→ **Work instruction**:
From the first line to the last, transcribe the data exactly.

→ **Supplied data**:
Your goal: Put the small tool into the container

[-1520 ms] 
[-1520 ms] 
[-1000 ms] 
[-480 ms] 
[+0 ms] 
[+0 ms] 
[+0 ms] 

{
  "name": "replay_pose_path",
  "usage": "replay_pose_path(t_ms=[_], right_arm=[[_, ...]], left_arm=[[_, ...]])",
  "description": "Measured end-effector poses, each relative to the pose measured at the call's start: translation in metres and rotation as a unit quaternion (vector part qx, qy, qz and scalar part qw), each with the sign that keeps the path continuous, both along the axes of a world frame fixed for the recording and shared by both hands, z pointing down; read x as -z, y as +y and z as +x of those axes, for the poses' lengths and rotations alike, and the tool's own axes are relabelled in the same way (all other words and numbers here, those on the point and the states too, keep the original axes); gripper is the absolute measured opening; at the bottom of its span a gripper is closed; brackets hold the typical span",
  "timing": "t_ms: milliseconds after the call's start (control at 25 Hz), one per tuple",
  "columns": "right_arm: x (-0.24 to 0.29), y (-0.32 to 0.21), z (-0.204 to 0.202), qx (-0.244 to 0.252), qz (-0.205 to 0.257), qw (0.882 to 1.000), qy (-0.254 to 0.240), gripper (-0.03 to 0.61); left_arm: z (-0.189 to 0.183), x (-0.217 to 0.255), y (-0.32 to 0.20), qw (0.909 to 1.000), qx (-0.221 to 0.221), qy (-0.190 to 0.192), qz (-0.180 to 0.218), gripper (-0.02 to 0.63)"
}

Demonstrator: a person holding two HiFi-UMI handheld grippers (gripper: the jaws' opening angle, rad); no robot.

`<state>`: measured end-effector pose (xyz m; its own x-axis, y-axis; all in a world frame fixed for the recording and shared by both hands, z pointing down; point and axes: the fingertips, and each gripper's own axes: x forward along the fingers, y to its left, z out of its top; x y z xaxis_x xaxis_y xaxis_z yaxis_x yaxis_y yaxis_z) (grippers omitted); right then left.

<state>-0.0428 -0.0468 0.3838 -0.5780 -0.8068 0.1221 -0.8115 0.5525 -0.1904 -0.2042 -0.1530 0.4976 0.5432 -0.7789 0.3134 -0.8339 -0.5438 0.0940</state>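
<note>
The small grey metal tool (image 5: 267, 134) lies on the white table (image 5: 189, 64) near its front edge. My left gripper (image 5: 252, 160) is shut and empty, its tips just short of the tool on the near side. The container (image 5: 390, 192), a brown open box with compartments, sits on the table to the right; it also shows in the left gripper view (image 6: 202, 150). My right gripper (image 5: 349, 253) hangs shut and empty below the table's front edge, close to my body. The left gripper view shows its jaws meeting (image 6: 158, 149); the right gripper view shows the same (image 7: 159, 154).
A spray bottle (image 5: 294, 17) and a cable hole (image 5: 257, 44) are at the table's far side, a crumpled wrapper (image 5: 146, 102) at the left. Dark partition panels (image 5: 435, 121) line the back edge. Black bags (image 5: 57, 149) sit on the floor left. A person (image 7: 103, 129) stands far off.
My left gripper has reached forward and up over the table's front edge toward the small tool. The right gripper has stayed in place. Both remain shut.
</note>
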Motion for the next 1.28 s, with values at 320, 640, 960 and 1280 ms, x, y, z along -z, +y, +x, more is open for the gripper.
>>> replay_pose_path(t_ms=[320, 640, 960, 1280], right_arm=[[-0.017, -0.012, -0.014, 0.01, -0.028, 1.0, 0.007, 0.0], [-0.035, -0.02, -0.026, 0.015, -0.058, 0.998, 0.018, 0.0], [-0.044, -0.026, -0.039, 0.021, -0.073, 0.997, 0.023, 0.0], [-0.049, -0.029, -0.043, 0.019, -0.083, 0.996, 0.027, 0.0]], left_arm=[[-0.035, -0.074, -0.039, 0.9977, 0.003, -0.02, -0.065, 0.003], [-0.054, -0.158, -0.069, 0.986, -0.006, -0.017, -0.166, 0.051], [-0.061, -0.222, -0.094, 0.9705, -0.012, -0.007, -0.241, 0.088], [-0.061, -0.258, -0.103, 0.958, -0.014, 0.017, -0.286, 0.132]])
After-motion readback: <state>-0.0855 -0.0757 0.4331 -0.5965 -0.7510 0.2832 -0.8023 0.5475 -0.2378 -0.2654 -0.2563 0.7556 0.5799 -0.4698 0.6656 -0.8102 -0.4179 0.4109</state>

→ **Solution**:
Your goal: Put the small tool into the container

[-1520 ms] 
[-1520 ms] 
[-1000 ms] 
[-480 ms] 
[+0 ms] 
[+0 ms] 
[+0 ms] 

{
  "name": "replay_pose_path",
  "usage": "replay_pose_path(t_ms=[_], right_arm=[[_, ...]], left_arm=[[_, ...]])",
  "description": "Measured end-effector poses, each relative to the pose measured at the call's start: translation in metres and rotation as a unit quaternion (vector part qx, qy, qz and scalar part qw), each with the sign that keeps the path continuous, both along the axes of a world frame fixed for the recording and shared by both hands, z pointing down; read x as -z, y as +y and z as +x of those axes, for the poses' lengths and rotations alike, and the tool's own axes are relabelled in the same way (all other words and numbers here, those on the point and the states too, keep the original axes); gripper is the absolute measured opening; at the bottom of its span a gripper is closed; brackets hold the typical span",
  "timing": "t_ms: milliseconds after the call's start (control at 25 Hz), one per tuple",
  "columns": "right_arm: x (-0.24 to 0.29), y (-0.32 to 0.21), z (-0.204 to 0.202), qx (-0.244 to 0.252), qz (-0.205 to 0.257), qw (0.882 to 1.000), qy (-0.254 to 0.240), gripper (-0.03 to 0.61); left_arm: z (-0.189 to 0.183), x (-0.217 to 0.255), y (-0.32 to 0.20), qw (0.909 to 1.000), qx (-0.221 to 0.221), qy (-0.190 to 0.192), qz (-0.180 to 0.218), gripper (-0.02 to 0.63)"
}

Demonstrator: a person holding two HiFi-UMI handheld grippers (gripper: the jaws' opening angle, rad); no robot.

`<state>`: measured end-effector pose (xyz m; its own x-axis, y-axis; all in a world frame fixed for the recording and shared by both hands, z pointing down; point and axes: the fingertips, and each gripper's own axes: x forward along the fingers, y to its left, z out of its top; x y z xaxis_x xaxis_y xaxis_z yaxis_x yaxis_y yaxis_z) (grippers omitted); right then left.

<state>-0.0428 -0.0468 0.3838 -0.5780 -0.8068 0.1221 -0.8115 0.5525 -0.1904 -0.2042 -0.1530 0.4976 0.5432 -0.7789 0.3134 -0.8339 -0.5438 0.0940</state>
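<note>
The small grey metal tool (image 5: 267, 134) lies on the white table (image 5: 189, 64) near its front edge. My left gripper (image 5: 252, 160) is shut and empty, its tips just short of the tool on the near side. The container (image 5: 390, 192), a brown open box with compartments, sits on the table to the right; it also shows in the left gripper view (image 6: 202, 150). My right gripper (image 5: 349, 253) hangs shut and empty below the table's front edge, close to my body. The left gripper view shows its jaws meeting (image 6: 158, 149); the right gripper view shows the same (image 7: 159, 154).
A spray bottle (image 5: 294, 17) and a cable hole (image 5: 257, 44) are at the table's far side, a crumpled wrapper (image 5: 146, 102) at the left. Dark partition panels (image 5: 435, 121) line the back edge. Black bags (image 5: 57, 149) sit on the floor left. A person (image 7: 103, 129) stands far off.
My left gripper has reached forward and up over the table's front edge toward the small tool. The right gripper has stayed in place. Both remain shut.
</note>
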Motion for the next 1.28 s, with values at 320, 640, 960 and 1280 ms, x, y, z along -z, +y, +x, more is open for the gripper.
>>> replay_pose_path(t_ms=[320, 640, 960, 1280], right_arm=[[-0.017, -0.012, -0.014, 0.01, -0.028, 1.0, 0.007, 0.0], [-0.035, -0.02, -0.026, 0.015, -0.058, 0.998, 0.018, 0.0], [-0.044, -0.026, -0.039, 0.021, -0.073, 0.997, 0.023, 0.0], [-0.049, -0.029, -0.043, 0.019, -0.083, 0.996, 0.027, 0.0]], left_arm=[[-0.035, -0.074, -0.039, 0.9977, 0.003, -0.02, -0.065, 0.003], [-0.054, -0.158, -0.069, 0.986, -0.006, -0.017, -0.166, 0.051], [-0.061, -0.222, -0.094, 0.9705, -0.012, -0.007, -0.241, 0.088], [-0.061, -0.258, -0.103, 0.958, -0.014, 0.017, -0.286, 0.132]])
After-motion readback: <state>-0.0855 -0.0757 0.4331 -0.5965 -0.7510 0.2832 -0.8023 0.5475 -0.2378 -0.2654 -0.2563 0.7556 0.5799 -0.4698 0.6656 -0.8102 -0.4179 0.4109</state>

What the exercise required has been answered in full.